Сама не замечая, когда и как именно это произошло, королева оказалась во власти просителя, как оказывалась она не раз под влиянием чужой воли. С этой слабостью в себе она была знакома и всячески пыталась бороться с нею, чтобы хоть на старости лет прекратить эту свою зависимость от чужих манипуляций. Но в молодом графе она всей душой отказывалась видеть манипулятора. Нет, он не мог быть таким, как не была таковой его мать: одна из немногих людей, окружавших королеву, и не видевших в ней подспорье для достижения своих корыстных целей.
Королева представила лицо Ришелье, когда тот узнает об освобождении двоих посланников, и как скривятся его губы в возмущении: королева не спросила его совета. Но, представив недовольное лицо епископа, Мария Медичи поняла, что и оно является олицетворением ее безволия.
Если уж попадать под чужое влияние, пусть она лучше станет заложницей воли человека, который, несмотря на тяжелые раны, явился просить не за себя. Ей нужны были именно такие люди.

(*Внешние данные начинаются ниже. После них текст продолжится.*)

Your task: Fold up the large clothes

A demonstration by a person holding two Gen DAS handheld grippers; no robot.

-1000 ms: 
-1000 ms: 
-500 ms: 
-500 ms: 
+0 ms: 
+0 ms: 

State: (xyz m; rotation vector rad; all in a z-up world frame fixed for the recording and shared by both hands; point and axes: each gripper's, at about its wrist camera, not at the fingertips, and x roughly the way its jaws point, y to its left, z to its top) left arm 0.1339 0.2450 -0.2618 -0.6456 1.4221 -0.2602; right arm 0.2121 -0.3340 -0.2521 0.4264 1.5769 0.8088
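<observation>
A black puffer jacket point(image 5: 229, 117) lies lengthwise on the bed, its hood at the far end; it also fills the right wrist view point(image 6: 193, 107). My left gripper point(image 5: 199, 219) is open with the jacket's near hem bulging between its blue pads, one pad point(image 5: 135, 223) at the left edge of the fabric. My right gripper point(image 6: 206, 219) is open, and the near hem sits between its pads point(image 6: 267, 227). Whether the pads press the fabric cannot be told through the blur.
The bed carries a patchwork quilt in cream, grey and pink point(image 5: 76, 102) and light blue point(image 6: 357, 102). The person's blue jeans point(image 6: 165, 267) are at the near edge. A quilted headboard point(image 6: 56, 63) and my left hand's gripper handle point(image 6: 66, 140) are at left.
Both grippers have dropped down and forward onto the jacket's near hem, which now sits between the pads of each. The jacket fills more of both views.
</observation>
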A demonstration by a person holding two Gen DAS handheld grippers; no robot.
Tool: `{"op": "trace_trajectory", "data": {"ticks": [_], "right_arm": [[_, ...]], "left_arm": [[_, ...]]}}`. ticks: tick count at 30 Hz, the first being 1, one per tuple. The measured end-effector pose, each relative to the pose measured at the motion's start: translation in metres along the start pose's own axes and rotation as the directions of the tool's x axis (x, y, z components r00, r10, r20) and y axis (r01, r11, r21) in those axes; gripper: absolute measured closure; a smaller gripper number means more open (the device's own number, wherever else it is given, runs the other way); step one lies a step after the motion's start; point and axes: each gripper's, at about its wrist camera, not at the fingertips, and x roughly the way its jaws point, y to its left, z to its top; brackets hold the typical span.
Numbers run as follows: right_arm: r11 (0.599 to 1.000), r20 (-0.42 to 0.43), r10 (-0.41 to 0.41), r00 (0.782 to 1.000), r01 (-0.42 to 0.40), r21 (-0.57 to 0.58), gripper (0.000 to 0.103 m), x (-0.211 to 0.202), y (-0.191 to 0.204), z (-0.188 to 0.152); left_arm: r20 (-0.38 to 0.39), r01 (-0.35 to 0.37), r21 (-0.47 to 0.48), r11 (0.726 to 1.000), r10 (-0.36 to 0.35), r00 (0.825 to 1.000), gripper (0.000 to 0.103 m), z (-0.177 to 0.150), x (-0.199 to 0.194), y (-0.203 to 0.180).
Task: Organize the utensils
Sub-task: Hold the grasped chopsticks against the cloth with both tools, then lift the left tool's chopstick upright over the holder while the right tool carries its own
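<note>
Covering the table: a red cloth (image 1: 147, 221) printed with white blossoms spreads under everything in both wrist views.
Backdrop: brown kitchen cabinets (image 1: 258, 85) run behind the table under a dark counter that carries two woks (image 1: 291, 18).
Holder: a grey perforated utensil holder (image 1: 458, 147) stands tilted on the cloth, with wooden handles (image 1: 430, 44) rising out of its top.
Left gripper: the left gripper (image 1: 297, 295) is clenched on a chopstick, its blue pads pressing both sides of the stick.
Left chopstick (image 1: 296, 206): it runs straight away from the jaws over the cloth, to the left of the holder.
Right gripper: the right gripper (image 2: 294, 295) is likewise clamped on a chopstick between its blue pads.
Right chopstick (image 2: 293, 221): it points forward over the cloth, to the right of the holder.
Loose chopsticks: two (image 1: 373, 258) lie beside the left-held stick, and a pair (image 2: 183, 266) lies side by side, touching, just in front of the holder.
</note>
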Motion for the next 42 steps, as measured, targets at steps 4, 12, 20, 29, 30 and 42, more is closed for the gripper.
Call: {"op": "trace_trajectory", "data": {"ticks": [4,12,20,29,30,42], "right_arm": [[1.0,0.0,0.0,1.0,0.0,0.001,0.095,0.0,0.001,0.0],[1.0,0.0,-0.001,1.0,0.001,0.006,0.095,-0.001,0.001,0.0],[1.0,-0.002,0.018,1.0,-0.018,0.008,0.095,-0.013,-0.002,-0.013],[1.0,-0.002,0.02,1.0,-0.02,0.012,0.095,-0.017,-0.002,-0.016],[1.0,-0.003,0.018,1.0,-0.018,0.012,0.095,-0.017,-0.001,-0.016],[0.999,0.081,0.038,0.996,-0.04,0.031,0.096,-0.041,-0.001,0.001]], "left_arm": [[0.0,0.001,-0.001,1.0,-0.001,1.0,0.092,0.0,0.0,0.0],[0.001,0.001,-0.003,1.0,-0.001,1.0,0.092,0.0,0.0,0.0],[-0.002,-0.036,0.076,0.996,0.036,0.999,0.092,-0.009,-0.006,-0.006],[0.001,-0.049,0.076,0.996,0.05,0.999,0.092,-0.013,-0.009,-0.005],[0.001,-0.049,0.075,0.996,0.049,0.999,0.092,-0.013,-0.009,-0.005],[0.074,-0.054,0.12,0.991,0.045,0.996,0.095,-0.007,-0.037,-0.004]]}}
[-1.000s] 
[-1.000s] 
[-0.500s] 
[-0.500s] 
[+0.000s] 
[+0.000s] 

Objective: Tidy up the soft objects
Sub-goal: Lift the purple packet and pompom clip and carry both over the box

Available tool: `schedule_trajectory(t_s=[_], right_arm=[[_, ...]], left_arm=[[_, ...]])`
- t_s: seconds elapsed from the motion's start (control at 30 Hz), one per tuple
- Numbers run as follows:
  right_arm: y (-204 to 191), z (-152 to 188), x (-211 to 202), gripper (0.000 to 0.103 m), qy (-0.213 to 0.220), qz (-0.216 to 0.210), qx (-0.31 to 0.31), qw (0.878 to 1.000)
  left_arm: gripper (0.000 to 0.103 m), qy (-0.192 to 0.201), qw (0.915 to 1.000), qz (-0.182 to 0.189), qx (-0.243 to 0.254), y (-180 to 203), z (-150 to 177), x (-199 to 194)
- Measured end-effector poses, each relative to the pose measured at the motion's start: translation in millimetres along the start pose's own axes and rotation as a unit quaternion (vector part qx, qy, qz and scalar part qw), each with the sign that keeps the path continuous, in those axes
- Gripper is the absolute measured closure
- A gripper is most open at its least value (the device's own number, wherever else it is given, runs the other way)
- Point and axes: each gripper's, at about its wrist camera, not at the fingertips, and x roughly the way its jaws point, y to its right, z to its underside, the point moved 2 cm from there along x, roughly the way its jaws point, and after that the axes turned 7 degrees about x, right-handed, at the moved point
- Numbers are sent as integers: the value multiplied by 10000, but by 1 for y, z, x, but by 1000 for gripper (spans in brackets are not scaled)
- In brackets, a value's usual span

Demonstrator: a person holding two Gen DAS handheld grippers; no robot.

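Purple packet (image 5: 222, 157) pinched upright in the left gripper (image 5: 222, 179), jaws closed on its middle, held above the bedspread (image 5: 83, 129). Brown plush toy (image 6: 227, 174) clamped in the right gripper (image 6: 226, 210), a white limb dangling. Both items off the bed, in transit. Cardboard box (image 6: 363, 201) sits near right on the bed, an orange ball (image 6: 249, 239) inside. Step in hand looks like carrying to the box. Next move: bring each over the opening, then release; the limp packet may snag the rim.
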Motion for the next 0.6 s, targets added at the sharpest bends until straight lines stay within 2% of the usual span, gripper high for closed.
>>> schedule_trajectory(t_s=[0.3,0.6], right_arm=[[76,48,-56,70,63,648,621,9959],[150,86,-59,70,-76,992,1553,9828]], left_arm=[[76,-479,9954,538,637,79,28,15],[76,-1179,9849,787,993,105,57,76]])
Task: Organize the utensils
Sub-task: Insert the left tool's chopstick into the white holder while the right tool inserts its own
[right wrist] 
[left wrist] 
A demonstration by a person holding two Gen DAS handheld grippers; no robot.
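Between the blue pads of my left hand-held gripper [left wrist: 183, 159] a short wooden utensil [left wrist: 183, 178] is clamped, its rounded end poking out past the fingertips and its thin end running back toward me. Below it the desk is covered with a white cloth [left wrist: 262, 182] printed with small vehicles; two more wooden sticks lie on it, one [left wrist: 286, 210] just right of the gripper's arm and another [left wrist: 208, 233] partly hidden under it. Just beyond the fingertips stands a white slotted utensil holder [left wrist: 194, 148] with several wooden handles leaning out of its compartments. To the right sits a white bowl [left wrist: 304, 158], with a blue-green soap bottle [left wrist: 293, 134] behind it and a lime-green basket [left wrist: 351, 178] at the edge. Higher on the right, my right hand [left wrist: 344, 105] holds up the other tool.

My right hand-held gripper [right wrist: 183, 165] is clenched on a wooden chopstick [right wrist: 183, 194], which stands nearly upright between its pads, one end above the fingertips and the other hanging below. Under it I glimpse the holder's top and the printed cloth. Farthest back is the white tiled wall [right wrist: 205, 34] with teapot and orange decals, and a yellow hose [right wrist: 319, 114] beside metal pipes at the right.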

- Станьте нашим сторонником и другом, - вдруг сказала королева настойчиво. - Нам нужны преданные люди, такие как вы, граф, а их осталось прискорбно мало. С гибелью Генриха агония настигла все французское дворянство, которое до сих пор корчится в муках, да и вряд ли оправится когда-нибудь. Поклянитесь мне в верности, сударь, и я отпущу ваших друзей.
Атос умел распознать ультиматум, услышав его. Он принес присягу королю и не мог изменить ей, даже если бы захотел. Но он едва ли этого хотел. Королевам не перечат, но Атос был исключением.
- Ваше величество, вы оказываете мне великую честь подобным предложением, но я уже его принял. Я солдат на службе короля, и, служа королю, я тем самым являюсь и вашим преданным слугой. Я прошу вас отпустить моих друзей не в память о графине де Ла Фер, а потому что они ни в чем не виновны и сама справедливость требует их освобождения.
"Каков наглец", - подумала королева не без восхищения, но и не без возмущения. Разрываясь между теплыми воспоминаниями и голосом разума, она не знала, как ей поступить, и, сомневаясь, лишь острее осознавала собственную беспомощность, которая злила и оскорбляла ее больше, чем простые слова Атоса.
- Мы - мушкетеры его величества, - продолжал Атос тихо, но непоколебимо, - которому вряд ли понравится внезапное исчезновение из королевской роты двоих... троих его солдат.
- Вы угрожаете мне, граф? - ахнула королева.
- Вовсе нет, ваше величество, я пытаюсь уберечь вас от гнева короля.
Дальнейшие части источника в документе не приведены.